* [Task] Look below for the line that has "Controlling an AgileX". Set down the lines from there through the line that has "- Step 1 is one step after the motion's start", exactly as written.

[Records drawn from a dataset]
* * * * * * *

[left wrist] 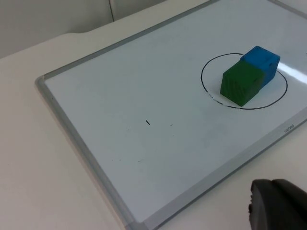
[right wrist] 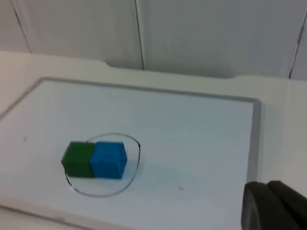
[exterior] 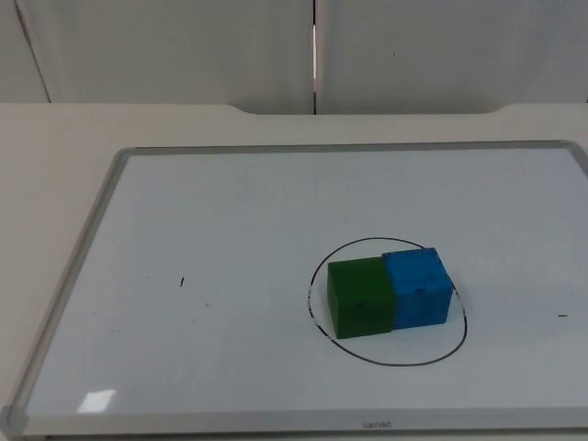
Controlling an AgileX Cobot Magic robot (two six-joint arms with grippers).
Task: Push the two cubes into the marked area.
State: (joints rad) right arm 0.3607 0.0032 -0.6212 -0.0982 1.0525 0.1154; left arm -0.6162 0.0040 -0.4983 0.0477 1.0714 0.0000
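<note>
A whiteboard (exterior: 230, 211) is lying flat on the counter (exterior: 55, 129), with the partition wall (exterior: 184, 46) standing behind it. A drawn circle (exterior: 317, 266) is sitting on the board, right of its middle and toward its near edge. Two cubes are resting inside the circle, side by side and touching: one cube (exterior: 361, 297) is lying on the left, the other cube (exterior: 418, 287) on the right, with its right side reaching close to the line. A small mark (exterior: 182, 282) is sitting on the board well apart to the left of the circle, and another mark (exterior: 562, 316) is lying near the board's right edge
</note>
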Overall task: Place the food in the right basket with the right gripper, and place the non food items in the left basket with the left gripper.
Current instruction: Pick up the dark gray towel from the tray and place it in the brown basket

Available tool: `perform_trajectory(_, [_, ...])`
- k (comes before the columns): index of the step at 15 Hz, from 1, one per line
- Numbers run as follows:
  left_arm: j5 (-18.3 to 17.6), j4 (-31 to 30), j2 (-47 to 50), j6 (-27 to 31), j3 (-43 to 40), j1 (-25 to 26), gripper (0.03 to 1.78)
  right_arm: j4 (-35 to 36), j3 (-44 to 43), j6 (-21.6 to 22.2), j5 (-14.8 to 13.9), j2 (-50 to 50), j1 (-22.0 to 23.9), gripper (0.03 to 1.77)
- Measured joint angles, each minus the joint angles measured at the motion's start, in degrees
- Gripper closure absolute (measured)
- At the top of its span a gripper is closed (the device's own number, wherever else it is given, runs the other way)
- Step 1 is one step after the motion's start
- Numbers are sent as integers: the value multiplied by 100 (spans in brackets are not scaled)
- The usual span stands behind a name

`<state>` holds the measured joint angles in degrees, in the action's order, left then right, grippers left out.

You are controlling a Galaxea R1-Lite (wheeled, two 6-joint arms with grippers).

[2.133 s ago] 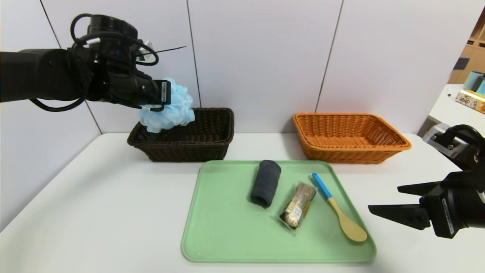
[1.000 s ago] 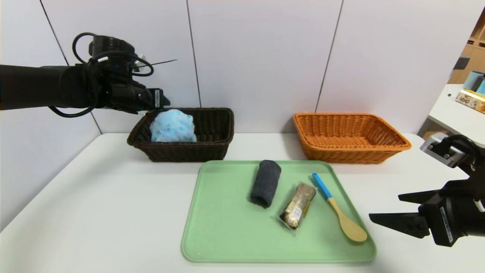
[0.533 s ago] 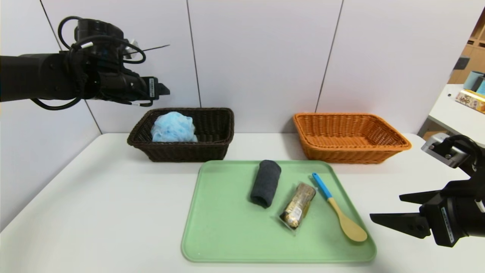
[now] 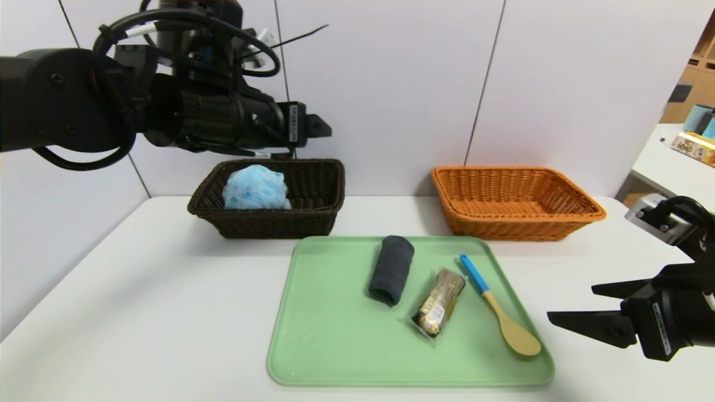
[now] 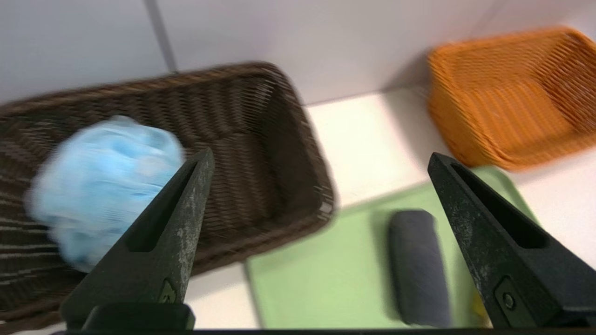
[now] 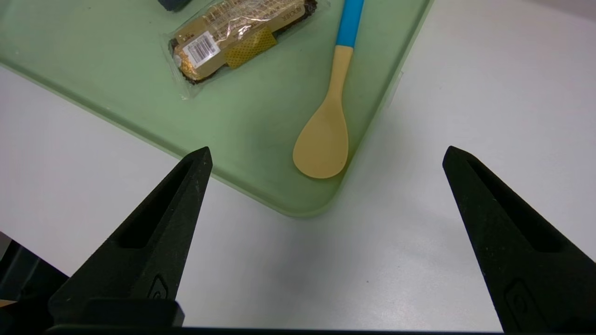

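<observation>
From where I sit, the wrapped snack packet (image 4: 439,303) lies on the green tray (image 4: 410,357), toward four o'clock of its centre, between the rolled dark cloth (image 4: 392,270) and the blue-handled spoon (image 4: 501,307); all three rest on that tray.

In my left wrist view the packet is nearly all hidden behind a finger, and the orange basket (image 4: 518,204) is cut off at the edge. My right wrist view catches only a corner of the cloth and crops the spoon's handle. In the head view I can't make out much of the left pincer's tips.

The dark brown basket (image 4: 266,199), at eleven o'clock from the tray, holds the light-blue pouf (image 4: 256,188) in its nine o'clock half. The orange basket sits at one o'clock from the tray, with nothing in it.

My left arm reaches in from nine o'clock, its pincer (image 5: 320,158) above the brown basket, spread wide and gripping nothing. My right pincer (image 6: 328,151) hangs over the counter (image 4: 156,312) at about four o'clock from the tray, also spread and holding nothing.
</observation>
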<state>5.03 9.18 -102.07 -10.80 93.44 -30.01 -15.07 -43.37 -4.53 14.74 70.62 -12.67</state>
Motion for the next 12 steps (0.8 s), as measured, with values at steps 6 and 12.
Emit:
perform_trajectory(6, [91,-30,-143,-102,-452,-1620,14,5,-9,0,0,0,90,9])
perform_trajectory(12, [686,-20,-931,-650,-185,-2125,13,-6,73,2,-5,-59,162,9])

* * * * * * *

* [Response]
Controlling an AgileX Cobot Magic robot (two six-joint arms with grippers).
Task: Push the two cubes into the marked area.
State: (joints rad) right arm 0.3607 0.0032 -0.6212 -0.0982 1.0525 0.1154; left arm -0.6162 0.0040 -0.4983 0.0477 1.0714 0.0000
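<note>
A whiteboard (exterior: 230, 211) is lying flat on the counter (exterior: 55, 129), with the partition wall (exterior: 184, 46) standing behind it. A drawn circle (exterior: 317, 266) is sitting on the board, right of its middle and toward its near edge. Two cubes are resting inside the circle, side by side and touching: one cube (exterior: 361, 297) is lying on the left, the other cube (exterior: 418, 287) on the right, with its right side reaching close to the line. A small mark (exterior: 182, 282) is sitting on the board well apart to the left of the circle, and another mark (exterior: 562, 316) is lying near the board's right edge
</note>
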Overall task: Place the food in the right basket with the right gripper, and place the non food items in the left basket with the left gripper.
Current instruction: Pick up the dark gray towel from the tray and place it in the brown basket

Available tool: `perform_trajectory(_, [_, ...])`
- k (comes before the columns): index of the step at 15 Hz, from 1, one per line
- Numbers run as follows:
  left_arm: j5 (-18.3 to 17.6), j4 (-31 to 30), j2 (-47 to 50), j6 (-27 to 31), j3 (-43 to 40), j1 (-25 to 26), gripper (0.03 to 1.78)
  right_arm: j4 (-35 to 36), j3 (-44 to 43), j6 (-21.6 to 22.2), j5 (-14.8 to 13.9), j2 (-50 to 50), j1 (-22.0 to 23.9), gripper (0.03 to 1.77)
- Measured joint angles, each minus the joint angles measured at the motion's start, in degrees
- Gripper closure absolute (measured)
- At the top of its span a gripper is closed (the device's own number, wherever else it is given, runs the other way)
- Step 1 is one step after the motion's start

The exercise has been answered in full.